The Birth of Death by Joseph Macolino is a fantasy novel in the tradition of C.S. Lewis and J.R.R. Tolkien. It has enough common fantasy aspects to seem familiar with enough that’s new and different to make it original.
Macolino does an excellent job with world creation, and he doesn’t spend too many words to do so. Part of that is most readers are familiar with elves and centaurs, but even the less familiar peoples are quickly understood and grasped. If the reader gets confused, there is a glossary to help.
The author also developed characters to a reasonable depth. The four main characters, an elven couple, a centaur, and a cat-like creature are all multi-faceted, and the reader can understand the nature of each and empathize with each. The heroes are not overly perfect.
Macolin0 also handles action sequences well, particularly the battle and fight scenes. He describes the movements of each participant without slowing down the action of the fight. In general, the plot flows well, and the book is a good length.
Some scenes take too long. For example, a large number of words go into an elf making a salad. Descriptions of beautiful female characters were overwrought. Readers who don’t like too much gore or violence may find the battle sequences overdone. Occasionally, the plot stutters so to speak. In the final battle sequence, there is a change of circumstance affecting the main supernatural hero, the Avatar, that doesn’t quite make sense to me.

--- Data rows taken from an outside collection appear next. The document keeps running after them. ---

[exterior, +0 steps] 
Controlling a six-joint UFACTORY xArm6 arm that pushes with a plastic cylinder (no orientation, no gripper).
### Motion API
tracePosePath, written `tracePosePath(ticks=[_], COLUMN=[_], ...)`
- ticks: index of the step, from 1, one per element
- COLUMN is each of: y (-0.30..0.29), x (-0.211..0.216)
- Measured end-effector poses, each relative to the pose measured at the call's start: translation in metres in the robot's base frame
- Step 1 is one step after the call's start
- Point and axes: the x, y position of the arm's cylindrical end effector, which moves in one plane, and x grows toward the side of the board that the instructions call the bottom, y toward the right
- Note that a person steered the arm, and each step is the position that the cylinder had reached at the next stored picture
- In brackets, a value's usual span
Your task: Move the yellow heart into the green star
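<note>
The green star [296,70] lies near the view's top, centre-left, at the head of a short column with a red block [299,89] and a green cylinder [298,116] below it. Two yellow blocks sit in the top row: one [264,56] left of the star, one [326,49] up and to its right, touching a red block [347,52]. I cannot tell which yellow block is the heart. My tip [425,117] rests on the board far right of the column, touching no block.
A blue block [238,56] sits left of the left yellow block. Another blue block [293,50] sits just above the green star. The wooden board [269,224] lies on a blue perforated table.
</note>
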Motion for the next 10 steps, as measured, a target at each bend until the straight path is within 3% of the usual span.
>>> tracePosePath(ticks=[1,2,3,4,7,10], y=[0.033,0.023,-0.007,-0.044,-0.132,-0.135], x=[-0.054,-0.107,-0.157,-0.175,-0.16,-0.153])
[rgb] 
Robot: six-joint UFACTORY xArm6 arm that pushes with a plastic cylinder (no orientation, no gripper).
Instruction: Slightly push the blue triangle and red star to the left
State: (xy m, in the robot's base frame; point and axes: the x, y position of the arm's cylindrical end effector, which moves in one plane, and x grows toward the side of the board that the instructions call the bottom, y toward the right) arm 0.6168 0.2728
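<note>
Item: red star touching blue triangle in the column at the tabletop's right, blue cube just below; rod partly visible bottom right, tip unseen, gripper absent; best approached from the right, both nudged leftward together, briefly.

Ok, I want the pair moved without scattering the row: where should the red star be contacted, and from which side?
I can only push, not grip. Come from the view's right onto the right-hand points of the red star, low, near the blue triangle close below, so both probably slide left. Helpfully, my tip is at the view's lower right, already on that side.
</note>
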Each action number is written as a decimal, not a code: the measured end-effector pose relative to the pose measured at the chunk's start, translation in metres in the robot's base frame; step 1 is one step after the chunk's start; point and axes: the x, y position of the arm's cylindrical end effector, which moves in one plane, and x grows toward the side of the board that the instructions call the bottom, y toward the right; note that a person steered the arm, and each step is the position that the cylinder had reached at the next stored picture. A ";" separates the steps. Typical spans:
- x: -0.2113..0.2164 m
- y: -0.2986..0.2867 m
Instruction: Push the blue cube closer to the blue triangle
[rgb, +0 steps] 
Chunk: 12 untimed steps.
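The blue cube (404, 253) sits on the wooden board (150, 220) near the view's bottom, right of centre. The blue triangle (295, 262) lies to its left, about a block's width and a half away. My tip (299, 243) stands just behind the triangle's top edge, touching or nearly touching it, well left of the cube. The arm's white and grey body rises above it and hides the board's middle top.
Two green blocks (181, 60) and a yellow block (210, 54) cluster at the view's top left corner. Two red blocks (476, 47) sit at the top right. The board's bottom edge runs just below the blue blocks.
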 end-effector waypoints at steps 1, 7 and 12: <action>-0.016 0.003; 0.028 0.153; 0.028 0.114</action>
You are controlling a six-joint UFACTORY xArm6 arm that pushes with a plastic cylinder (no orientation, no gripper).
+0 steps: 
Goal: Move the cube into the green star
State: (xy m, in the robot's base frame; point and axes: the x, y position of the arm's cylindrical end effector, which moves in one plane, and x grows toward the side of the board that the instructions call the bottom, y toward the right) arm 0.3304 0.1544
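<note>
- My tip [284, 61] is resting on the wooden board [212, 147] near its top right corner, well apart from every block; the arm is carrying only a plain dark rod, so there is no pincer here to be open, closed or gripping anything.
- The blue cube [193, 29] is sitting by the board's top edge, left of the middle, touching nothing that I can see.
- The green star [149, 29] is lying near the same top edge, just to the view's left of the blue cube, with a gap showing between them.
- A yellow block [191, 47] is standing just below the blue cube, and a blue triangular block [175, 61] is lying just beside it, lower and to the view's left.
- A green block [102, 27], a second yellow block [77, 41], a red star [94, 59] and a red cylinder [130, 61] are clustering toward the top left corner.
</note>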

Some areas need editing.
The book touches on several themes that are left open. These topics are authority and tyranny, community and individuality, government control and liberty, collectivism and free markets, dependence and personal responsibility.
The book is part of a series, and I am sure many of these themes will be developed further if the close of this book is an indication. The book is a good read. A fantasy reader looking for a new series to start may find a good one here.